Question

let 5f(x)+ 3f(1/x)=x+2 and y= xf(x) . then x=1 point dy/dx=?​

Answer 1

GIVEN :

Let $5f(x)+ 3f(\frac{1}{x})=x+2$ and y= xf(x) . then x=1 point $\frac{dy}{dx}$

TO FIND :

The value of $\frac{dy}{dx}$ at x=1

SOLUTION :

Given that $5f(x)+ 3f(\frac{1}{x})=x+2$ and y= xf(x)
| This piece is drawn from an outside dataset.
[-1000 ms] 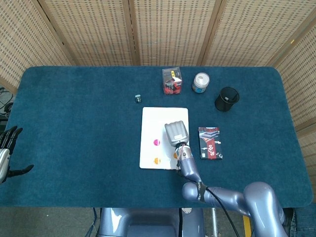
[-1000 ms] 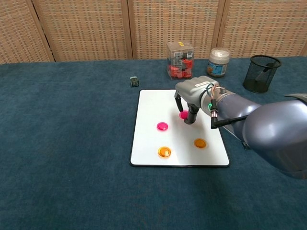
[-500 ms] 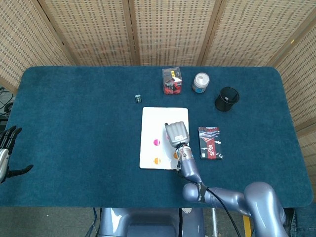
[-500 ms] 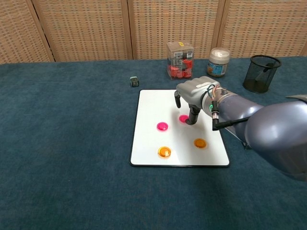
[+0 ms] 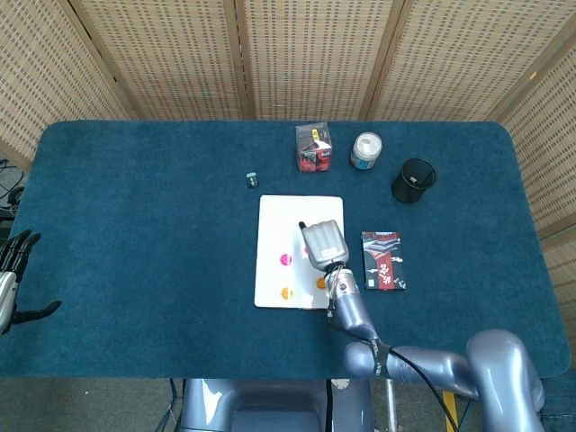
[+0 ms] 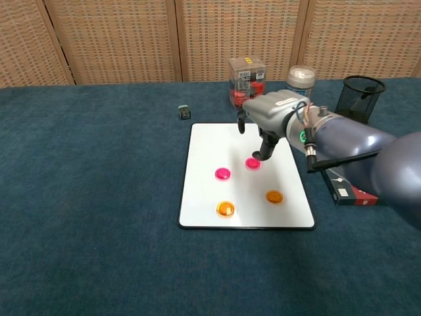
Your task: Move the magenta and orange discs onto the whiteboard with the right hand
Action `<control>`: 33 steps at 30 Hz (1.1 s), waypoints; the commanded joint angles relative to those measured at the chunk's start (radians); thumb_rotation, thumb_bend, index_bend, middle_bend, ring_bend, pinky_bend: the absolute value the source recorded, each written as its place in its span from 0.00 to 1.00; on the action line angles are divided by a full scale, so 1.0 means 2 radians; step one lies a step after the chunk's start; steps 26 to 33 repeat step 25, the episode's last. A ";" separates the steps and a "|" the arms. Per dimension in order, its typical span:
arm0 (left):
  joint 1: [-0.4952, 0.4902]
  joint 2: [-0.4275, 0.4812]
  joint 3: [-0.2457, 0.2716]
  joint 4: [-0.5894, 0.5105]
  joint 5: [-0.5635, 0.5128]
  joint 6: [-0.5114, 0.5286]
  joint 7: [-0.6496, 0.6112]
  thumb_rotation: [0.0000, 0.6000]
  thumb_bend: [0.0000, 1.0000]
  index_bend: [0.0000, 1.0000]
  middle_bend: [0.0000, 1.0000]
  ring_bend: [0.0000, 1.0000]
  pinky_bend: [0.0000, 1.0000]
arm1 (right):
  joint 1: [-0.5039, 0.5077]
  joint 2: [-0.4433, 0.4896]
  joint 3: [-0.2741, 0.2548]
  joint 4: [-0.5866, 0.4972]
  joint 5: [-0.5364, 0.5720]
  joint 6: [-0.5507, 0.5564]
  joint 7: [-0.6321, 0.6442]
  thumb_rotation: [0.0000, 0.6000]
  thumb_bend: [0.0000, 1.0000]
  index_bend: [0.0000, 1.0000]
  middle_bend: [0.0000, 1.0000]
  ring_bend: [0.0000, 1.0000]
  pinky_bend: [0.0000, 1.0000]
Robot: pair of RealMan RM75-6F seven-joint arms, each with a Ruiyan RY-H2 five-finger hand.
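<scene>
The whiteboard (image 6: 205,150) (image 5: 281,218) lies flat at the table's middle. Two magenta discs (image 6: 223,174) (image 6: 253,163) and two orange discs (image 6: 225,209) (image 6: 274,196) rest on it. My right hand (image 6: 268,118) (image 5: 322,242) hovers over the board, just above and behind the right magenta disc, fingers (image 6: 265,146) pointing down and apart, holding nothing. In the head view the hand hides that disc; one magenta disc (image 5: 285,259) and the orange discs (image 5: 286,293) (image 5: 320,283) show. My left hand (image 5: 11,268) hangs beyond the table's left edge, fingers spread, empty.
A clear box of red pieces (image 6: 248,82), a white-lidded jar (image 6: 300,80) and a black mesh cup (image 6: 358,99) stand behind the board. A small dark object (image 6: 185,112) lies at its far left corner. A dark red pack (image 5: 382,261) lies right of it.
My right hand has lifted off the right magenta disc and drawn back and up. That disc stays flat on the board. The left hand has not moved.
</scene>
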 commanded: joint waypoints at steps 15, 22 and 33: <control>0.026 0.002 0.010 -0.007 0.038 0.056 -0.005 1.00 0.00 0.00 0.00 0.00 0.00 | -0.271 0.335 -0.119 -0.150 -0.353 0.264 0.350 1.00 0.00 0.16 0.00 0.00 0.28; 0.038 -0.008 0.015 0.005 0.049 0.079 0.002 1.00 0.00 0.00 0.00 0.00 0.00 | -0.347 0.325 -0.156 -0.110 -0.405 0.317 0.437 1.00 0.00 0.11 0.00 0.00 0.16; 0.042 -0.010 0.015 0.009 0.054 0.087 0.001 1.00 0.00 0.00 0.00 0.00 0.00 | -0.366 0.308 -0.162 -0.094 -0.421 0.327 0.440 1.00 0.00 0.10 0.00 0.00 0.15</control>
Let $5f(x)+ 3f(\frac{1}{x})=x+2\hfill (1)$

Now replace $x=\frac{1}{x}$

$5f(\frac{1}{x})+ 3f(x)=\frac{1}{x}+2\hfill (2)$

Multiply the equation (1) into 5 we get,

$25f(x)+ 15f(\frac{1}{x})=5x+10\hfill (3)$

Multiply the equation (2) into 3 we get,

$15f(\frac{1}{x})+9f(x)=3(\frac{1}{x})+6\hfill (4)$

Subtracting the equations (3) and (4) we get

$25f(x)+ 15f(\frac{1}{x})=5x+10$

$15f(\frac{1}{x})+9f(x)=3(\frac{1}{x})+6$   (-)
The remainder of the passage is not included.